In this episode, we go through your questions and feedback. Keep it coming! For example via our Telegram group
First question is from meaty:
– Meaty, a sysdmin in education
First a touch of background to add some context: I work as a team lead & sysadmin (+ “hack” of all trades) in education on a fairly large Windows network. Low budget, high demand, and besides some legal stuff and, contrary to what all the teachers and admin staff believe, no overly urgent requirements (no intellectual property, no critical systems, no four-9’s uptime requirements, but we do have lots of personal and sensitive data). We have an old, mostly unchanging network but due to the nature of teaching, many departments change up their location and/or software (which is often cheap, poorly made and has incredibly specific requirements) on a termly or yearly basis. Lots of “last minute this is urgent do it now” stuff, and even more projects where we’re not consulted and have to hack together solutions at the 11th hour after the majority of work has been done without anyone communicating with us.
We’re small enough that we don’t have much available extra capacity people or resource-wise, but complex enough to have a couple dozen servers (mostly VMs) running on old hardware and nearly 100 switches across a dozen buildings on four campuses, on top of other random infrastructure that is becoming digitised, such as boilers, cctv, access control. Small team, too, so time is tight. No overtime and no out-of-hours work (9-5 only) which is nice, but causes problems as we have no maintenance windows to make changes!
q1: in order to make our lives easier I’m beginning to embrace more automation. We’ve got the big stuff out of the way but to proceed we’re looking into using lots of custom powershell scripts for a lot of this given the random requirements and poor quality of our software. We’ve run into a small issue but I’m not sure what the best practice and most practical solution is. We often need to run scripts over night. So far we’ve run them off a random server that also does other things during the day (hosts a few end user applications) but we know there’s a better way. What is it? Dedicated server? Does something exist that’ll manage this for us instead of using task scheduler on a 2016 box?

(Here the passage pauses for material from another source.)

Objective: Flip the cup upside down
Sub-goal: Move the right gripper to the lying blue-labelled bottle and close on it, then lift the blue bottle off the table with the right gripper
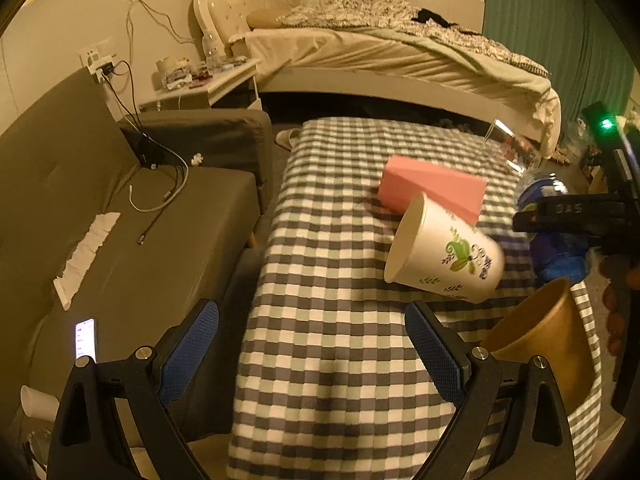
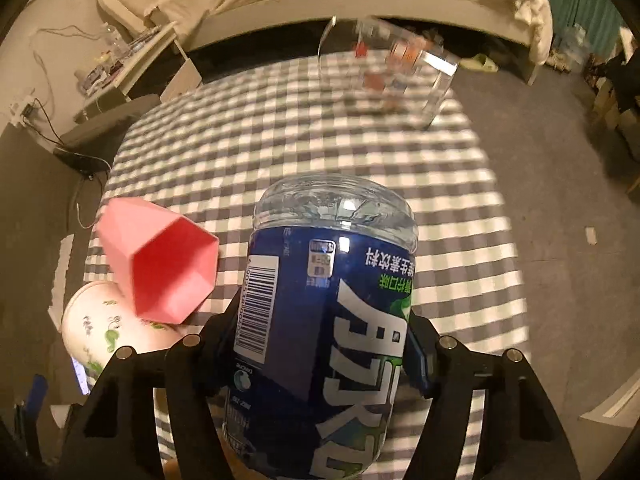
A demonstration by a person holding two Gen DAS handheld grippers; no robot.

q2: We deal with a lot of sensitive data across a lot of systems involving many different types of person – students, staff, parents, visitors, governors, contractors, etc. We know that if an incident/breach occurs and we need to investigate, we’ll be on the phone to an expensive third party to come in and investigate for us as we just don’t know what to look for or where to find it. We need some kind of centralised logging, which we can deploy in time. For now, though, what are the essentials to enable and where can we find them? (eg: logging in AD)
Running scripts on machines
Jerry suggests Ansible for Windows, it speaks to WinRM and runs powershell scripts on the node. Jon suggests Ansible Tower/AWX. It’s an Ansible job scheduler and a credential store. He also suggests version controlling those powershell scripts/ansible code in version control e.g. with Gitlab. Advantges include the ability to run config mgmt from a single place – a “single pane of glass”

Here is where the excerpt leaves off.